Sao Paulo/ SP - Dezembro, 2014 STILL Longa ' Mae So Ha Uma ' , de Anna Muylaert. Fotos: Aline Arruda

Anna Muylaert: “Minha geração não entende a falta de rótulos dos jovens de hoje”

Em “Mãe só há uma”, a diretora de “Que horas ela volta” explora a fluidez das relações amorosas e da identidade de gênero dos jovens de hoje. ENTREVISTA EXCLUSIVA

por Marcio Caparica

“Essa história me interessava para discutir a identidade”, explica Anna Muylaert. “Conhecendo o novo universo da noite, que voltei a frequentar, comecei a ver que hoje há uma maneira totalmente diferente de colocar os rótulos do que no passado. Então eu quis trazer essa questão da identidade de gênero para esse filme, para deixá-lo mais contemporâneo, e falar sobre identidade de gênero em um filme que também é sobre identidade”.

O filme em questão é Mãe só há uma, que estreia essa quinta-feira nos cinemas do país. Após o sucesso de Que horas ela volta?, Muylaert inspirou-se no Caso Pedrinho, de 2002, para mergulhar na maneira como os jovens de hoje lidam com a sexualidade e a identidade de gênero. “O heteronormativo é um rótulo, e esse filme quebra rótulos. O Pierre [personagem principal do filme, interpretado por Naomi Nero] é muito difícil de definir, não é possível colocar rótulos nele. Esse lugar do não-rótulo é algo que para minha geração é muito difícil de entender, mas não é para os meninos de 15, 20 anos.”

Voltar a se relacionar com a vida noturna fez com que a diretora observasse como as gerações estão lidando de maneiras diferentes com a descoberta da sexualidade. “Amigos meus de 25 nem falaram para a mãe que são gays, levaram o namorado para casa e tudo bem. Já os de 35 já tiveram que passar por aquele processo de contar para a família, enfrentar a decepção. Enquanto isso, os de 45 anos sequer contaram para os pais. A cada geração há mais espaço de diálogo a respeito disso.”

Durante Mãe só há uma, a troca de família faz com que Pierre intensifique um processo de vestir-se e maquiar-se com roupas tradicionalmente do gênero feminino, algo que já havia começado quando morava com a mãe não-biológica. Anna Muylaert pondera: “Talvez, se ele tivesse ficado com a primeira mãe para sempre, ele tivesse demorado muito mais para abrir essas atitudes. Há um tanto de rebeldia contra os novos pais, mas acho que fica claro que isso faz parte da identidade dele, ele sempre fazia isso escondido. Ele estava num estresse interno, mas bem com a família, e usava roupas femininas e maquiagem para aliviar o estresse. Quando ficou mal com a família, o estresse interno fica tão grande que ele destrói as barreiras, e acaba aliviando seu estresse transferindo-o para os outros.”

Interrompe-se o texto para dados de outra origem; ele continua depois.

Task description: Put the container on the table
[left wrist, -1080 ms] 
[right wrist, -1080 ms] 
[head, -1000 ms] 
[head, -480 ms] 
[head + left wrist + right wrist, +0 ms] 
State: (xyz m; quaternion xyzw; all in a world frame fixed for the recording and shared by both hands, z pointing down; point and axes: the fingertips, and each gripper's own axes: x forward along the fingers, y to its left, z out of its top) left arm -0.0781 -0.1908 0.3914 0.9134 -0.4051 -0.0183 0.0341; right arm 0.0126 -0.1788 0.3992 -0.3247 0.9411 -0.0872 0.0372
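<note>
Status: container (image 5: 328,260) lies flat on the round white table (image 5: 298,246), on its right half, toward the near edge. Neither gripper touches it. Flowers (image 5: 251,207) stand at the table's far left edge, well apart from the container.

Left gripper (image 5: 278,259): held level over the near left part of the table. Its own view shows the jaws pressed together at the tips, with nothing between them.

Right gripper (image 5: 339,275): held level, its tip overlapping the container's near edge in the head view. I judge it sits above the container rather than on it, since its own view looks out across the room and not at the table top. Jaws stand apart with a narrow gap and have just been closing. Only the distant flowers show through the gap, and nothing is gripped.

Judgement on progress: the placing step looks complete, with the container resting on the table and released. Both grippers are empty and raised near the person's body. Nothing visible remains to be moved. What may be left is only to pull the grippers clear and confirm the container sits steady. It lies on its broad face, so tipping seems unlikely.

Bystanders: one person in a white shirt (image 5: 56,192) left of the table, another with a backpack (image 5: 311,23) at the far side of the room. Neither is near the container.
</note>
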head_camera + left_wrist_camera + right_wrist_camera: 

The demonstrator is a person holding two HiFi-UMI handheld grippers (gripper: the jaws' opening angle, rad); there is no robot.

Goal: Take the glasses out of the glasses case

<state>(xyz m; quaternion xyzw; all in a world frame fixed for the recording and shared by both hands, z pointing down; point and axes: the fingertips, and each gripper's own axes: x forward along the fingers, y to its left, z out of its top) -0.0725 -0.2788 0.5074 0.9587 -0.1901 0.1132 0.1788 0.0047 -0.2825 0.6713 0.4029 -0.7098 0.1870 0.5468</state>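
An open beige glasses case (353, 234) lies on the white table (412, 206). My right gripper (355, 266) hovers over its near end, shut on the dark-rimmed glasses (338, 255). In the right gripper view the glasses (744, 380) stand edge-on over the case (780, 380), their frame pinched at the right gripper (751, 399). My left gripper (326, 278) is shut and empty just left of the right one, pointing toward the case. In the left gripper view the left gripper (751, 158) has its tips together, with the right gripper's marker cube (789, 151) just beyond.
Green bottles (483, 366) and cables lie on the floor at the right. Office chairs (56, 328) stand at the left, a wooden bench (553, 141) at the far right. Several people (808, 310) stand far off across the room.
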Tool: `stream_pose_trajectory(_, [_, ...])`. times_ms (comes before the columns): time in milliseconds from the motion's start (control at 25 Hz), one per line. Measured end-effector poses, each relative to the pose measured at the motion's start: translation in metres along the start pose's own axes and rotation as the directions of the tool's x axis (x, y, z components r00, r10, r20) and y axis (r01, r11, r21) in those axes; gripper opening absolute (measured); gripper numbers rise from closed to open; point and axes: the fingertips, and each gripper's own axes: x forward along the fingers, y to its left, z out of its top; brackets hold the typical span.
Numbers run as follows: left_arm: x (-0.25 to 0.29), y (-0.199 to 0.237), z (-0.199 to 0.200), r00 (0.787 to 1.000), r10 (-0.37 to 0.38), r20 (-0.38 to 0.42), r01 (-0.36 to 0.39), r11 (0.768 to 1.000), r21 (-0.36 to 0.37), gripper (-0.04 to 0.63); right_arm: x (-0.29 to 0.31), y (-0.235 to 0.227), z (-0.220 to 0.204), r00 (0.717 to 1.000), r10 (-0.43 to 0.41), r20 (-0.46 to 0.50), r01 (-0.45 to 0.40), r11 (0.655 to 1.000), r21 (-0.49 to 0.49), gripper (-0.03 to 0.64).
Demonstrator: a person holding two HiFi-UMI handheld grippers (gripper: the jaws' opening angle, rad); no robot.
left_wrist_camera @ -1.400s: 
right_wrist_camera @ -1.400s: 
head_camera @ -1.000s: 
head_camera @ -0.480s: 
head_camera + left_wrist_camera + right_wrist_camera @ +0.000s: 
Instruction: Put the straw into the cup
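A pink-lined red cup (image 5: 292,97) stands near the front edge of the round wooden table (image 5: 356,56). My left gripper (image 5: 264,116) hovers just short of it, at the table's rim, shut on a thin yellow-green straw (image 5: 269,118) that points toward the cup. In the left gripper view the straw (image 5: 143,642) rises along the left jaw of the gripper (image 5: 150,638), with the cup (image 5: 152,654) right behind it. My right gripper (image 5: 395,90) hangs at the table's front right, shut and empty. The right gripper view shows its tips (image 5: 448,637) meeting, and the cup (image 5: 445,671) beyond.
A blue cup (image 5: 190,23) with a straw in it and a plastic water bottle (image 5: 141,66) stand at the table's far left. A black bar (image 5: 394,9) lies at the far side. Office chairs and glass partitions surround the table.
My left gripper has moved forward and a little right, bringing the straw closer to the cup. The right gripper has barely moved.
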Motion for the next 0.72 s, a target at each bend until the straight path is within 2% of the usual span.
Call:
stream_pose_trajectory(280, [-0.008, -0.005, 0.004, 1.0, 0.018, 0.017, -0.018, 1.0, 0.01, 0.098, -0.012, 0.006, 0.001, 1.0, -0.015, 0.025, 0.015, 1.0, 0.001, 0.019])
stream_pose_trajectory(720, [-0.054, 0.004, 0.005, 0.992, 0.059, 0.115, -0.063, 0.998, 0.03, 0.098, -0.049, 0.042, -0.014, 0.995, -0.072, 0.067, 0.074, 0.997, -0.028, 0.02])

Quem for assistir Mãe só há uma esperando outro Que horas ela volta? vai sair bastante frustrado: além de mais agressivo para as sensibilidades de família tradicional brasileira, esse é um filme que não tem a intenção de, em momento algum, oferecer resoluções para os vários conflitos que apresenta. “Que horas ela volta é um romance, ele é inteiro completo, fecha tudo. Esse é um conto, um filme mais provocativo”, resume Muylaert. “Que horas é um filme muito terno, mas que te coloca ao final num lugar bem confortável. Mãe só há uma te deixa num lugar desconfortável. Por isso, em todas as entrevistas eu aviso, não venham atrás da mesma coisa. Espero que os espectadores possam entrar nessa proposta de chacoalhar as próprias convicções, os próprios rótulos.”

E é até exatamente por essa fuga do conforto que vale a pena asssistir Mãe só há uma. Muylaert sobrepõe e evidencia todas as situações impossíveis de serem resolvidas causadas pelo drama que vive Pierre. O jovem tem que encarar a descoberta de que sua mãe não é a pessoa que ele pensava que era (literal e metaforicamente). Seus novos pais têm que lidar com um filho real, depois de tantos anos de idealização – principalmente quando o filho foge dos padrões de gênero, como é o caso. No meio de tantos conflitos familiares, a maneira como Pierre não sofre quanto a sua sexualidade chega a ser um alívio.

Entre tantas dificuldades, a relação do protagonista com os irmãos é a faísca de ternura que aponta para um futuro menos turbulento. Isso também faz parte da visão de Muylaert para esse filme: “Você pode ter amigos que estão no mesmo lugar, que não estão numa posição de ter nem mais nem menos poder que você. Talvez haja, nessa relação horizontal, relações melhores, mais produtivas, menos estressantes do que essas relações em que há alguém determinando o que você vai vestir, o que você tem que fazer. Eu acho que a gente está num momento em que ninguém mais está afim de ser rotulado por ninguém.”